> [DIRECTIONS FOR THIS TASK] Find every line in the data that contains the word "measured". Return each of those lines.

> [ENTRIES SUPPLIED]
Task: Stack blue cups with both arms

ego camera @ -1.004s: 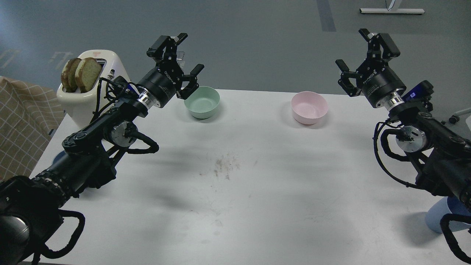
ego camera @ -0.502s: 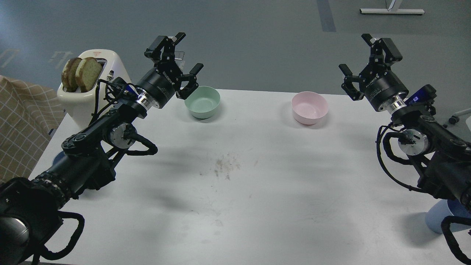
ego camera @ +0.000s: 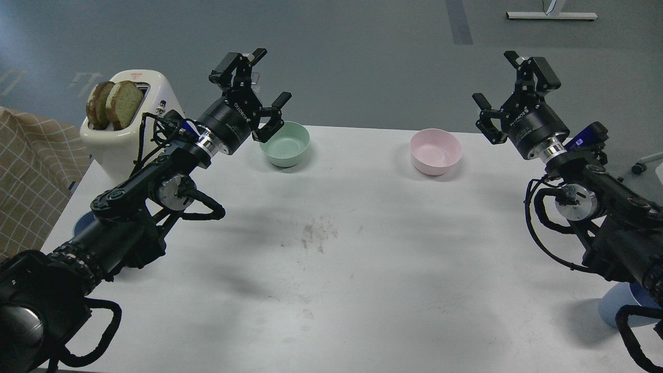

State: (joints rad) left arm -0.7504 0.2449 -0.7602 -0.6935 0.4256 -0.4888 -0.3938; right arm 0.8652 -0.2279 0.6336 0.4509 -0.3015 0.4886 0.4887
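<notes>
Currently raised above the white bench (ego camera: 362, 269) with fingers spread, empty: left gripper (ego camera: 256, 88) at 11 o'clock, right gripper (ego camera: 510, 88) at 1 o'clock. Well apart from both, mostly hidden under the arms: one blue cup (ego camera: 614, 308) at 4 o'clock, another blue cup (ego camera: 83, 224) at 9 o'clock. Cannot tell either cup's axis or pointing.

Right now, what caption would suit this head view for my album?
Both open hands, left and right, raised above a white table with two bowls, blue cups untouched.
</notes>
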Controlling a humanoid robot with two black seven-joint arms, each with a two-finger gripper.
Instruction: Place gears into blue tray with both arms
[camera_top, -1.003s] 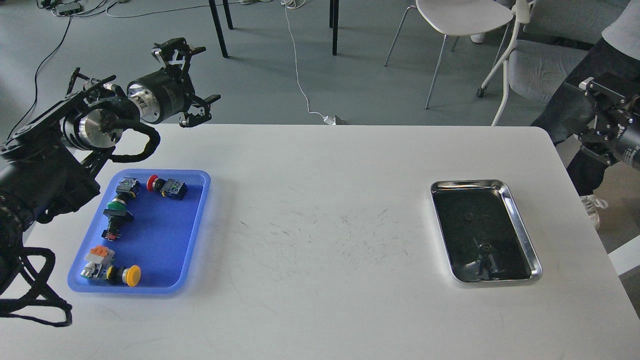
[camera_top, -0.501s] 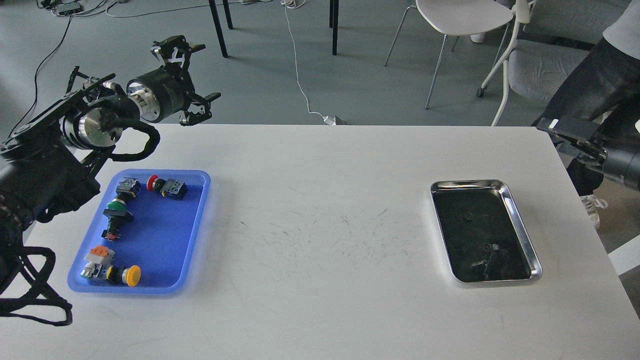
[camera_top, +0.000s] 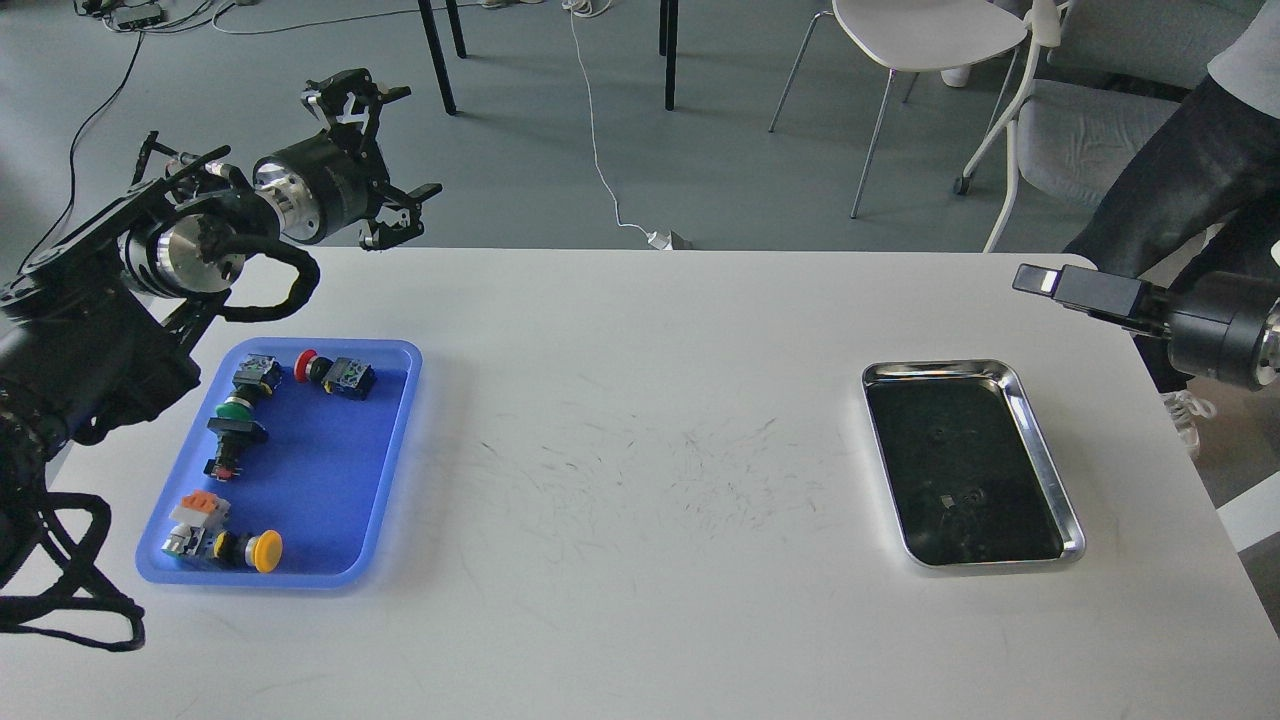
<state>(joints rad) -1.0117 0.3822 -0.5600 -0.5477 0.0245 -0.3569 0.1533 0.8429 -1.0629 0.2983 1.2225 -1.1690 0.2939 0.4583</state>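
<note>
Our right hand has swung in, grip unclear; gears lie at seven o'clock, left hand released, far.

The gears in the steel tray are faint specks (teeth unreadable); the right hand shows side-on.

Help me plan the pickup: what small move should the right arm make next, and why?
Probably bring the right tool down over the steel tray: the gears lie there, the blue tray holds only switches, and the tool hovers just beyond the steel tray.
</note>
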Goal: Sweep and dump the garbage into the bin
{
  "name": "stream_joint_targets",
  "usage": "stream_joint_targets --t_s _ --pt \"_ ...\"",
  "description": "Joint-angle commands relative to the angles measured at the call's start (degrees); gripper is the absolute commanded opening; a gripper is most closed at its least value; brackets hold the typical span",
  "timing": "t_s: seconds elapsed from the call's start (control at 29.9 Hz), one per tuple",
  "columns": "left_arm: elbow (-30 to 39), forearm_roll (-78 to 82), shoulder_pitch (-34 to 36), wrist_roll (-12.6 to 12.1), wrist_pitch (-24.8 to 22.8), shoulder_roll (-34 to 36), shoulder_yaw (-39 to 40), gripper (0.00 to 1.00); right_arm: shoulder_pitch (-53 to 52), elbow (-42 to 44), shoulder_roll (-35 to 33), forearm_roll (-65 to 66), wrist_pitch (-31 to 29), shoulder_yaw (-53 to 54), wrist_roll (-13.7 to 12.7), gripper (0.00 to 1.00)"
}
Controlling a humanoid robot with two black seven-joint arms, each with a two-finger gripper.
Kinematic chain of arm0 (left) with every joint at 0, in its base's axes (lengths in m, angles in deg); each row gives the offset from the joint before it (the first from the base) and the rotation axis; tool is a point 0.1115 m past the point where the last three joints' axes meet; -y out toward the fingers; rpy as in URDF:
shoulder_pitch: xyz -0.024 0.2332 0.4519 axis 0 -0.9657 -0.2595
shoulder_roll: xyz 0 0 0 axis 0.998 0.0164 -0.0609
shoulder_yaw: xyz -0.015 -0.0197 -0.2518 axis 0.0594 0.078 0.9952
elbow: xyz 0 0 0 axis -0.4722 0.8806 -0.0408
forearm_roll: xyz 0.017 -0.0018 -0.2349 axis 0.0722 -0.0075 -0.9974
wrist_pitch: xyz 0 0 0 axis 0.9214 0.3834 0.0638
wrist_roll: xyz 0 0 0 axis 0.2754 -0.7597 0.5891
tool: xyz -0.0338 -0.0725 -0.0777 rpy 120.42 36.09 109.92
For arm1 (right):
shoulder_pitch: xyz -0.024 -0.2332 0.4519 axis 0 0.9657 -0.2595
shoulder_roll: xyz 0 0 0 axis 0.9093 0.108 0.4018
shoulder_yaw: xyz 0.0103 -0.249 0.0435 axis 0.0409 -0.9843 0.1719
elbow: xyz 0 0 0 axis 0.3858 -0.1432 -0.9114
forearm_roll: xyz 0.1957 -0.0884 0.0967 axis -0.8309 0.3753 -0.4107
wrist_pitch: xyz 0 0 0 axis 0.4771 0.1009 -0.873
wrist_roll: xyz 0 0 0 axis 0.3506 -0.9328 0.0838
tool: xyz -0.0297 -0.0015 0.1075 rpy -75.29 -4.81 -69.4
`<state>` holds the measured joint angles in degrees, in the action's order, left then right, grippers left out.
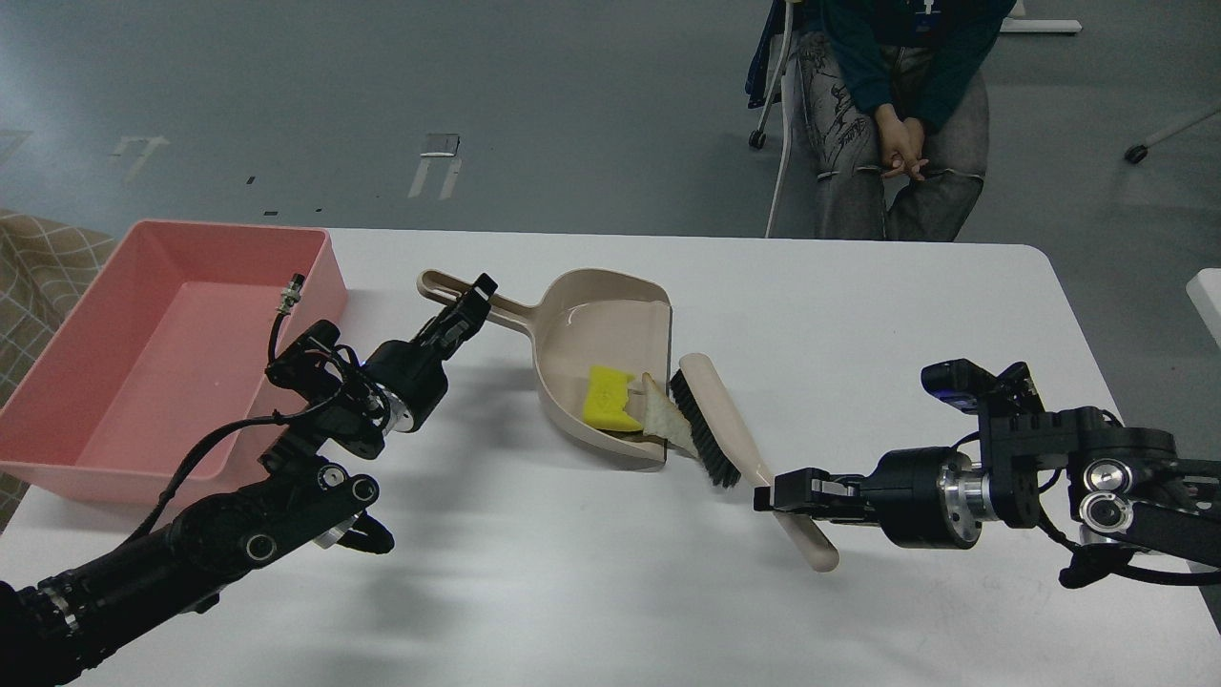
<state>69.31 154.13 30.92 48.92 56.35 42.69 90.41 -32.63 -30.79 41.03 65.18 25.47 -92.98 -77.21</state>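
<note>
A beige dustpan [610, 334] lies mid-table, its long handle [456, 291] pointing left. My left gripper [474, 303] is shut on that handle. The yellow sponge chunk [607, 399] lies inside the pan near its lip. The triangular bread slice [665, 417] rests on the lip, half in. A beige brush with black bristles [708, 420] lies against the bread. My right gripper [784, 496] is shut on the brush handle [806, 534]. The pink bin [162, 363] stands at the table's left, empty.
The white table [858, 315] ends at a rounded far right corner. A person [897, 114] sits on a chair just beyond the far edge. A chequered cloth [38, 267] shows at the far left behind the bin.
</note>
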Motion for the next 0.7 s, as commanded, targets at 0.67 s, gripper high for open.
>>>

> [RESPONSE BOX]
  "description": "Joint-angle commands relative to the angles measured at the call's start (degrees); gripper is the absolute commanded opening; a gripper is most closed at its least value; brackets hold the typical span",
`<state>` holds the measured joint angles in degrees, in the action's order, left then right, grippers left out.

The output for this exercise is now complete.